UN SPECTACLE SANS FIN

VOYAGES ET AUTRES...
Suzanne Sterzi

Il faut de bons souliers car les pavés à fleur de rue feraient rêver les Parisiens en rage. En rage de quoi? Ils ne faut pas s’inquiéter, ils trouvent toujours un motif. Les Italiens, eux, laissent les pavés par terre et les pieds, en les foulant, ouvrent l’esprit vers des horizons d’une antiquité bouleversante.

Il y a les groupes qui obstruent le passage et qui exercent la patience: groupe d’élèves en sorties culturelles qui jacassent et ne voient rien, groupe de vieux à leurs derniers voyages qu’ils entreprennent à Rome car les antiquités les font se sentir jeunes, groupe de déficients dont le moniteur espèrent l’éveil alors qu’ils vivent déjà dans l’émerveillement.

J’ai marché trois heures, j’ai crié “andate à cagare” deux fois, dit “grazie molto gentile” 5 fois, donné trois coup de coude, laissé passé des gens avec le sourire dix fois. J’ai donné mon opinion sur le nucléaire à une télévision dans la rue; J’ai partagé une table avec une Brit et on s’est racontée la vie en une demie heure en buvant un vin exquis. Je me suis perdue souvent; j’ai retrouvé mon chemin et je me suis retrouvée à 20 ans dans les thermes de Caracalla, avec ma mère.

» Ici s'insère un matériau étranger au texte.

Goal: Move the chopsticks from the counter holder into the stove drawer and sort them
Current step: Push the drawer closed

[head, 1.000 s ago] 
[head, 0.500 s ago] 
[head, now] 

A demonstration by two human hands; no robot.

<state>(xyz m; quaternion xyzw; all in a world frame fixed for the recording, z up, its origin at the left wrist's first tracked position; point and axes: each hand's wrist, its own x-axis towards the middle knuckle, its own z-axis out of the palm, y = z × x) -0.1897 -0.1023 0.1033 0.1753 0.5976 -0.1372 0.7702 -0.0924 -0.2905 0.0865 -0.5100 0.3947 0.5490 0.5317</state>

J’ai découvert Lorenzo Lotto; génie du seizième. J’ai inspiré de surprise en surprise et expiré de bonheur plus d’une fois. J’ai connu l’artichaut que j’avais entrevu mais il n’était qu’une copie. Et la ricotta. La vraie; elle m’a réconcilié avec la vie. Il y a des Romains grognons et antipathiques mais j’en ai croisés de bien polis et aimables; comme partout ailleurs mais voilà, partout ailleurs, il n’y a pas Rome…comme disait la chanson sur Paris.

J’ai vu la foire internationale des désespérés à Piazza Navone: des “Paki” qui lancent des boules gluantes qui s’écrasent sur le sol en une omelette fluo pour se reconstituer en tête de porc ou en tomate; des Chinoises qui vendent des objets de fils de fer entortillés parodiant des sculptures; des Nord-Africains, qui avec leur fusil, à défaut de tirer de vraies balles, nous bombardent de bulles; des faux artistes, et aussi des vrais, exposant leurs misérables spectacles. J’y ai vu des touristes, tant de touristes, hébétés, fourbus, qui n’ont pas compris le lien entre la barbarie et la civilisation. D’ailleurs y en a-t-il un? Le temps, peut-être, beaucoup de temps. Et derrière tout ça, Piazza Navone qu’il faut aller voir la nuit quand tout le monde lui fiche la paix et quand la lumière d’un réverbère souligne la beauté d’une palme de pierre, surplombant l’eau de la fontaine.

Je suis entrée dans milles églises dont je confonds les noms et les endroits; je mesurais la puissance de l’institution tout en admirant les trésors accumulés. Je l’avoue, j’y ai brûlé deux cierges au cas où un ange passe et entende mon souhait.

Que dire de plus; les pieds, meilleurs amis du touriste, la tête pour tout démêler et le coeur pour s’y jeter à pleine émotion; voilà tout ce qu’il faut pour s’ouvrir à tant de beautés dans la ville de Rome.